Department of Physics, Faculty of Sciences and Letters, Istanbul Kultur University, 34158 Istanbul, Turke.
Department of Chemistry, CQC, University of Coimbra, P-3004-535 Coimbra, Portugal.
Molecules. 2020 Apr 29;25(9):2079. doi: 10.3390/molecules25092079.
Autism spectrum disorder (ASD) is a neurodevelopmental disorder that begins early in life and continues lifelong with strong personal and societal implications. It affects about 1%-2% of the children population in the world. The absence of auxiliary methods that can complement the clinical evaluation of ASD increases the probability of false identification of the disorder, especially in the case of very young children. In this study, analytical models for auxiliary diagnosis of ASD in children and adolescents, based on the analysis of patients' blood serum ATR-FTIR (Attenuated Total Reflectance-Fourier Transform Infrared) spectra, were developed.
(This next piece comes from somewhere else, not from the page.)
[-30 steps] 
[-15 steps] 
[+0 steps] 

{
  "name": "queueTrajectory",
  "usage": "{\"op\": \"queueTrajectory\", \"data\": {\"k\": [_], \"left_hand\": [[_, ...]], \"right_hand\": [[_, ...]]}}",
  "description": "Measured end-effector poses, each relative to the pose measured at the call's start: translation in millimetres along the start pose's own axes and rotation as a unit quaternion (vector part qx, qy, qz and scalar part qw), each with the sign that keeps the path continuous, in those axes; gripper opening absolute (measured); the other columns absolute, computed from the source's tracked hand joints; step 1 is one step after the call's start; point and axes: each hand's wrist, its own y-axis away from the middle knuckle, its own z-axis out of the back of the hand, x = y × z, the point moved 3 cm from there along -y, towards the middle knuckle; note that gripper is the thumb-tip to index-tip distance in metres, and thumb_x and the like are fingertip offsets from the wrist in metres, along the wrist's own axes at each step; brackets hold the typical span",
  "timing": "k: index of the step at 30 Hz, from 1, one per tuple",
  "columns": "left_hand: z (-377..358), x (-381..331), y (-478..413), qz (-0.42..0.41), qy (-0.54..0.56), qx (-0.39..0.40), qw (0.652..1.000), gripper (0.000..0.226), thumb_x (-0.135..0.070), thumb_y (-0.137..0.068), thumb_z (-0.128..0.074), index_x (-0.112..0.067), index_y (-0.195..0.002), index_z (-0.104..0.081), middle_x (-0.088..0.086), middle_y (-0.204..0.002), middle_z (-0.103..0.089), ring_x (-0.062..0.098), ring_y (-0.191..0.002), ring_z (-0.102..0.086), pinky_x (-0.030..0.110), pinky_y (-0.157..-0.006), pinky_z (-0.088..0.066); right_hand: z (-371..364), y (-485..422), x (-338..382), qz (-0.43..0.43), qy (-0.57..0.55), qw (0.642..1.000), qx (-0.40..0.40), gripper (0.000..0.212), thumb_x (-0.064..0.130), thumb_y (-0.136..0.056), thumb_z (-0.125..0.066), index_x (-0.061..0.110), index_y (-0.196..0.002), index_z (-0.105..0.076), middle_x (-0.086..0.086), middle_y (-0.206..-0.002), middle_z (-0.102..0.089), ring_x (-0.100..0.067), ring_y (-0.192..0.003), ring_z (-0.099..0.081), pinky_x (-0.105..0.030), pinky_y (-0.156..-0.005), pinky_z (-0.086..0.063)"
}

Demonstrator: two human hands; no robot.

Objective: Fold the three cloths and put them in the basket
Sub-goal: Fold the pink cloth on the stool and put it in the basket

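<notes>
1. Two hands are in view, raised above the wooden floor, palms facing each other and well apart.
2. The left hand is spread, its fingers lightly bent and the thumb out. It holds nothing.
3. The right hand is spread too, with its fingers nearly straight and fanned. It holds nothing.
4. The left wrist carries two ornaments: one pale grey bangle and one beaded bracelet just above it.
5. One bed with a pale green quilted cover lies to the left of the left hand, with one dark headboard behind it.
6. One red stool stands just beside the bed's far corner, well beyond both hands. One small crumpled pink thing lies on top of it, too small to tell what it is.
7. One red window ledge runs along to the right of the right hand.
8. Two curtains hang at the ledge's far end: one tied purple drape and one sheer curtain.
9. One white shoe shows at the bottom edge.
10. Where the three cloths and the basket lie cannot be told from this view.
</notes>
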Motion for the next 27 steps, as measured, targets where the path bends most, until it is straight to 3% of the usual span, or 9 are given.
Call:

The models use chemometrics (either Principal Component Analysis (PCA) or Partial Least Squares Discriminant Analysis (PLS-DA)) methods, with the infrared spectra being the -predictor variables. The two developed models exhibit excellent classification performance for samples of ASD individuals vs. healthy controls. Interestingly, the simplest, unsupervised PCA-based model results to have a global performance identical to the more demanding, supervised (PLS-DA)-based model. The developed PCA-based model thus appears as the more economical alternative one for use in the clinical environment. Hierarchical clustering analysis performed on the full set of samples was also successful in discriminating the two groups.
自闭症谱系障碍(ASD)是一种神经发育障碍,始于生命早期,并持续终生,对个人和社会都有很大的影响。它影响着全球约 1%-2%的儿童。缺乏可以补充 ASD 临床评估的辅助方法增加了该疾病被错误识别的可能性,尤其是对于非常年幼的儿童。在这项研究中,基于对患者血清 ATR-FTIR(衰减全反射-傅里叶变换红外)光谱的分析,开发了用于儿童和青少年自闭症辅助诊断的分析模型。这些模型使用化学计量学(主成分分析(PCA)或偏最小二乘判别分析(PLS-DA))方法,将红外光谱作为预测变量。这两个开发的模型对于 ASD 个体与健康对照组的样本表现出出色的分类性能。有趣的是,最简单的、无监督的基于 PCA 的模型结果与要求更高的、基于监督的(PLS-DA)模型具有相同的全局性能。因此,基于 PCA 的开发模型似乎是在临床环境中更经济的选择。对全组样本进行的层次聚类分析也成功地区分了这两组。